EXTRACTED RECORDS
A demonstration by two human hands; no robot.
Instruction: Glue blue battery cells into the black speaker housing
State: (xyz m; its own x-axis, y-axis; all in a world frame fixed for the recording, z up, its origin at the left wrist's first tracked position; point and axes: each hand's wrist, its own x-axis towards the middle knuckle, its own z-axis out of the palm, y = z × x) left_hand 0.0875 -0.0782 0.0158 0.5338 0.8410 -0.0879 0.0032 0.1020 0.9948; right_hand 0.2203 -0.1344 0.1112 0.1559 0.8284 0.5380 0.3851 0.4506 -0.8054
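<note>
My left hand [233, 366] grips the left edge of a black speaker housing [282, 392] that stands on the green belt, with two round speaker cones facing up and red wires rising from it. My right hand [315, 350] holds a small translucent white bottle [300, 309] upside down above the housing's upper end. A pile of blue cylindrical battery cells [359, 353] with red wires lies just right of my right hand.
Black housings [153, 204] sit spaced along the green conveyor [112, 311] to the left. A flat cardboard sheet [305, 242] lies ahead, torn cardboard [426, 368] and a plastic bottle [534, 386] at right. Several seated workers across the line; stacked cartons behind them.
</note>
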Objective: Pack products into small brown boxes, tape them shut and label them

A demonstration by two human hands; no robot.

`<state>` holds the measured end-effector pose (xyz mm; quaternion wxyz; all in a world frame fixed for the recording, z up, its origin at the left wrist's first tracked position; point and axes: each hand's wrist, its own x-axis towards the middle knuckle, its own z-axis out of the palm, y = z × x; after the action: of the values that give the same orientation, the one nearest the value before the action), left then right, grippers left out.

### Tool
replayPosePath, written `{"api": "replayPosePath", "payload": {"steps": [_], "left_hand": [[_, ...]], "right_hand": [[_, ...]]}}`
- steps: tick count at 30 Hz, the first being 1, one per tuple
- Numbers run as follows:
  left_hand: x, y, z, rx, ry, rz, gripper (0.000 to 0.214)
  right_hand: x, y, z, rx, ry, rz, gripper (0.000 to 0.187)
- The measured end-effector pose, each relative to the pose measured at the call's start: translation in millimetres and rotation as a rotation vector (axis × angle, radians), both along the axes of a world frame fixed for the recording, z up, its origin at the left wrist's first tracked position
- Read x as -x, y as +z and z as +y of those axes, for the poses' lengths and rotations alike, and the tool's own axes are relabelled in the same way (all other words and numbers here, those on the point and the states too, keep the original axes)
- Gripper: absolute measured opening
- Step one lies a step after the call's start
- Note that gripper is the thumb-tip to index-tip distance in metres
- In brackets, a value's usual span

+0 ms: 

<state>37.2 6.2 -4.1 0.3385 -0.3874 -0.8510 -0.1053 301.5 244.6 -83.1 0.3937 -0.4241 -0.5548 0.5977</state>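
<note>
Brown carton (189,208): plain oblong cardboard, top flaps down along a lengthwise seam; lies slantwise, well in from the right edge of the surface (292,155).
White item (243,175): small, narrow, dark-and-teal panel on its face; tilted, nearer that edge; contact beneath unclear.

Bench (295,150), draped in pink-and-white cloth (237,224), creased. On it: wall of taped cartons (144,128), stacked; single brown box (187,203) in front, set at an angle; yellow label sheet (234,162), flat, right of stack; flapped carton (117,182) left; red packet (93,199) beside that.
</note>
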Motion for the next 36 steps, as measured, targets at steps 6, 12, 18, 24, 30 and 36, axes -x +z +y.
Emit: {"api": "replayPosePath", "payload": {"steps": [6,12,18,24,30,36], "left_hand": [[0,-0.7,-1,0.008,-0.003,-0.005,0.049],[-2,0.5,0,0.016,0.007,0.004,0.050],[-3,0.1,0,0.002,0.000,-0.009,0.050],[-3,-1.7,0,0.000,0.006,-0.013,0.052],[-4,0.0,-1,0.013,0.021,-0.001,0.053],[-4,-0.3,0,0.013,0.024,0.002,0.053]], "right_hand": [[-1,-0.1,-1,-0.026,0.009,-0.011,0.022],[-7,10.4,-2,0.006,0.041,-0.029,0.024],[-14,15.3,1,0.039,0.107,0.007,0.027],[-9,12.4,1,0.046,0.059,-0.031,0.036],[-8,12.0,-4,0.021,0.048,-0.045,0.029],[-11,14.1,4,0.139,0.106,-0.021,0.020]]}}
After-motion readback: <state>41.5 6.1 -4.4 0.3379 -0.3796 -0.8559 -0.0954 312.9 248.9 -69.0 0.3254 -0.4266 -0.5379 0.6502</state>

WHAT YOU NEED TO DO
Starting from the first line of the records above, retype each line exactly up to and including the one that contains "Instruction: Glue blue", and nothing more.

RESPONSE AREA
A demonstration by two human hands; no robot.
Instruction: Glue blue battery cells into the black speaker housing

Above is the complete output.